About this exercise |
Copy out each line containing "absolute" from the entries below.
━━━ Materials provided
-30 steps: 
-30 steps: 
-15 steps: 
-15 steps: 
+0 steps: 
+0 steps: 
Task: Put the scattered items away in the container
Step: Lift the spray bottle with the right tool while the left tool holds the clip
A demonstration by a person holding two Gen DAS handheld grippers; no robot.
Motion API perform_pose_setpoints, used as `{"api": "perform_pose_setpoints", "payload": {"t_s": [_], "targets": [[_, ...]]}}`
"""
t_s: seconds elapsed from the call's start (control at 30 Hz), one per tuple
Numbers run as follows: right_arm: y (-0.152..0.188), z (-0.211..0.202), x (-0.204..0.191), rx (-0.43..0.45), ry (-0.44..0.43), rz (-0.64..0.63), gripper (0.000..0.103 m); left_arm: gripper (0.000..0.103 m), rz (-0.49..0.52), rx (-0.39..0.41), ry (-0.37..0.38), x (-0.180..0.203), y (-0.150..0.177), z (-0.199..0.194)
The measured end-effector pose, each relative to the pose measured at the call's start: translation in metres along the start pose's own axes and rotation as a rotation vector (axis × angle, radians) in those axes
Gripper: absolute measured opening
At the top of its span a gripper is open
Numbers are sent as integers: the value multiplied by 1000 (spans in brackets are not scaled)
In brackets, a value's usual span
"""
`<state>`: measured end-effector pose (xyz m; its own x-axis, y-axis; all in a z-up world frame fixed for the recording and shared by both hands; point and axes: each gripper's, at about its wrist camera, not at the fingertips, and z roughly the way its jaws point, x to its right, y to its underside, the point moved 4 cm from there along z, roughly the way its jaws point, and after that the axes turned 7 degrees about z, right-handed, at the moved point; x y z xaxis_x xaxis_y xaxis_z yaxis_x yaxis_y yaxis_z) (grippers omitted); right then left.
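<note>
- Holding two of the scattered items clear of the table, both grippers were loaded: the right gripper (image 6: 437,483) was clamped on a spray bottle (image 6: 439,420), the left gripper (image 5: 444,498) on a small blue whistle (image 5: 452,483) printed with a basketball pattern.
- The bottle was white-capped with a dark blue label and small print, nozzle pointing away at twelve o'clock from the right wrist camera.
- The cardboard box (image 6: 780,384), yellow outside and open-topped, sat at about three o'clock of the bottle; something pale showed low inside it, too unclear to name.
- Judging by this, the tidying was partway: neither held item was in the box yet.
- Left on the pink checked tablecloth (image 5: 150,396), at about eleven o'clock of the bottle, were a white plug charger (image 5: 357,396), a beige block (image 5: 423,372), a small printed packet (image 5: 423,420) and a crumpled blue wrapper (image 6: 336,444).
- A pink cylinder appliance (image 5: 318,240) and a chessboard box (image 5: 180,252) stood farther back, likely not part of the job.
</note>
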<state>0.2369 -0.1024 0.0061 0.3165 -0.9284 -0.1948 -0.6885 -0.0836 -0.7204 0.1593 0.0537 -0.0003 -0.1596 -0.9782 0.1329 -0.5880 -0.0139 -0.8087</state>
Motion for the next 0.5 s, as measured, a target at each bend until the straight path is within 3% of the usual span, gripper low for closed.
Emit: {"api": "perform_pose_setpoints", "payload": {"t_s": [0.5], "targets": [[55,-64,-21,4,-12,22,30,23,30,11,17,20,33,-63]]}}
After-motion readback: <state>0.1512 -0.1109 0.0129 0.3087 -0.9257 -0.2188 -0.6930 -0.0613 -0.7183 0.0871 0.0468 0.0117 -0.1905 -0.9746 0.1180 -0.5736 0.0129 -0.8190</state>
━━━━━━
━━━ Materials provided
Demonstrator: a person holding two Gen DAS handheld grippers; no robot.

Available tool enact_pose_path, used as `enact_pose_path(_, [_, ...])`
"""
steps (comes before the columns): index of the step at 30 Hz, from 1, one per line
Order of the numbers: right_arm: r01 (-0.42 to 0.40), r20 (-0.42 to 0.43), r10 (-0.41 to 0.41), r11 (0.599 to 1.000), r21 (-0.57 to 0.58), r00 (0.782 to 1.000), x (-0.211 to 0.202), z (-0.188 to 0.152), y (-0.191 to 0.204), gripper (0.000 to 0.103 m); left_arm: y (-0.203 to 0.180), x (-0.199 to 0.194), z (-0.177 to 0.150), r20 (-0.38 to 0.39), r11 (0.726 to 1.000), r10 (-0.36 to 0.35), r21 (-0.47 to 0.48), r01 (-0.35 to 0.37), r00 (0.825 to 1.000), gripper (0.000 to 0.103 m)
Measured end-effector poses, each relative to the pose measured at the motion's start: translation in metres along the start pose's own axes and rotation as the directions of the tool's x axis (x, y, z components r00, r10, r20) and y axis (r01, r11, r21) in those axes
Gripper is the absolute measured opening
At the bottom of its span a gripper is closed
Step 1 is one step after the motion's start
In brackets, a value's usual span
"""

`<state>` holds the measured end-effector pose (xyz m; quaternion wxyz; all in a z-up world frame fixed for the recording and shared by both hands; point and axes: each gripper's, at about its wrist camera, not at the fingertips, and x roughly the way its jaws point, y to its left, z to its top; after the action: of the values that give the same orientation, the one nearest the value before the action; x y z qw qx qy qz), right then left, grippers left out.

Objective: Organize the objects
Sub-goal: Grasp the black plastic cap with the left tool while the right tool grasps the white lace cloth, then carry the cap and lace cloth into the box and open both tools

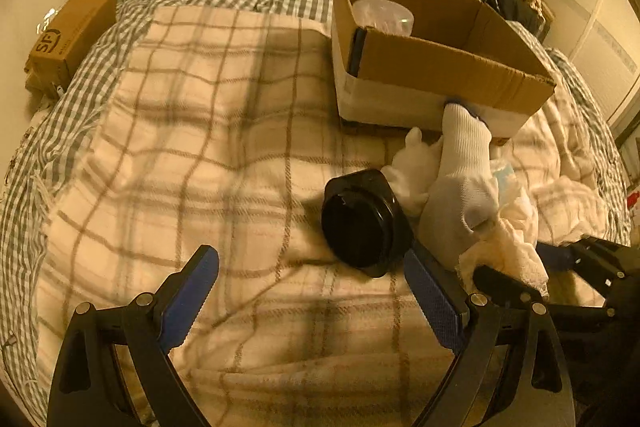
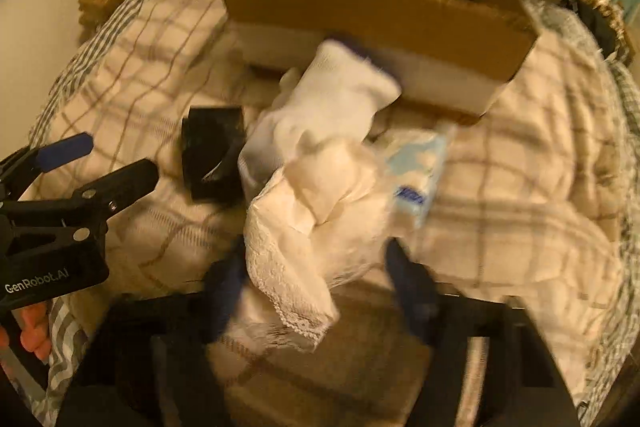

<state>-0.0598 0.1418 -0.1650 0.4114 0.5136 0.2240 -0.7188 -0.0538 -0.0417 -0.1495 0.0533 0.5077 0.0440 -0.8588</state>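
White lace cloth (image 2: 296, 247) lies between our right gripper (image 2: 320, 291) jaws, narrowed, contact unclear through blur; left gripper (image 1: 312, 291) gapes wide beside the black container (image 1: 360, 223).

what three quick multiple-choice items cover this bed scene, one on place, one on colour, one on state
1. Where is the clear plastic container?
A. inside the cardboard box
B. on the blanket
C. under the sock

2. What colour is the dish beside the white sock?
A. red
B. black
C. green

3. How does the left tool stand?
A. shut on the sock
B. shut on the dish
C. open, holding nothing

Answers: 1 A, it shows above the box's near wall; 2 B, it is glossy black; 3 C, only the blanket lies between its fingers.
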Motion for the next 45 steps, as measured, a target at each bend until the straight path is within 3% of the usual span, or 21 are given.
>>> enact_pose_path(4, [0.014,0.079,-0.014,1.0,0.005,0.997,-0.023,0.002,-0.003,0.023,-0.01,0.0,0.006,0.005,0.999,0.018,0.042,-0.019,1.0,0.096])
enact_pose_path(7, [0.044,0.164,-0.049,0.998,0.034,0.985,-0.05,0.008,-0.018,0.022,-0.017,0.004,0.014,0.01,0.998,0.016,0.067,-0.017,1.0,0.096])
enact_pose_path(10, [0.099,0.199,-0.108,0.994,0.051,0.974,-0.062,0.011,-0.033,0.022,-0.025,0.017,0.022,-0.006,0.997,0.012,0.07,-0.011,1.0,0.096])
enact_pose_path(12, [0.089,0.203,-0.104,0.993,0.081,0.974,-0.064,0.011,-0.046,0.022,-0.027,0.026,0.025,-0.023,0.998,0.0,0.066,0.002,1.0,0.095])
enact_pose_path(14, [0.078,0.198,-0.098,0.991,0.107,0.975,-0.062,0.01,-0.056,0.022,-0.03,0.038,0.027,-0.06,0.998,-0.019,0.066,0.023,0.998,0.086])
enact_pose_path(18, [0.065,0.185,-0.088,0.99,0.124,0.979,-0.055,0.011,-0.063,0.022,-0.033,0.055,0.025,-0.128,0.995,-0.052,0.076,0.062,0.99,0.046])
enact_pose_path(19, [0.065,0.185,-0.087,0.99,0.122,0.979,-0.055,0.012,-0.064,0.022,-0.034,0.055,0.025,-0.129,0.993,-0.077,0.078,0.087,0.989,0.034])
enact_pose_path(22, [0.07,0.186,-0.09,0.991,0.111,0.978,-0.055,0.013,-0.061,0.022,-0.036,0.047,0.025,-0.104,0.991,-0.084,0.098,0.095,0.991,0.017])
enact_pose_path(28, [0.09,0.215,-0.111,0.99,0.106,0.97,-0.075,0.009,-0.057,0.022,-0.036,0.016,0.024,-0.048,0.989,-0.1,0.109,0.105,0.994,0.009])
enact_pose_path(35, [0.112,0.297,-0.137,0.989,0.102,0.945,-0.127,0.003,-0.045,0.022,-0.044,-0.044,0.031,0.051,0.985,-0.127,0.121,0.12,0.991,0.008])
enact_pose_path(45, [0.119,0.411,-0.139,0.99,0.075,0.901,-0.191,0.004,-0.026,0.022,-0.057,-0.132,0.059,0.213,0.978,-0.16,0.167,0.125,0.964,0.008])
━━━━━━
Result |
Gripper: absolute measured opening
Gripper is the absolute measured opening

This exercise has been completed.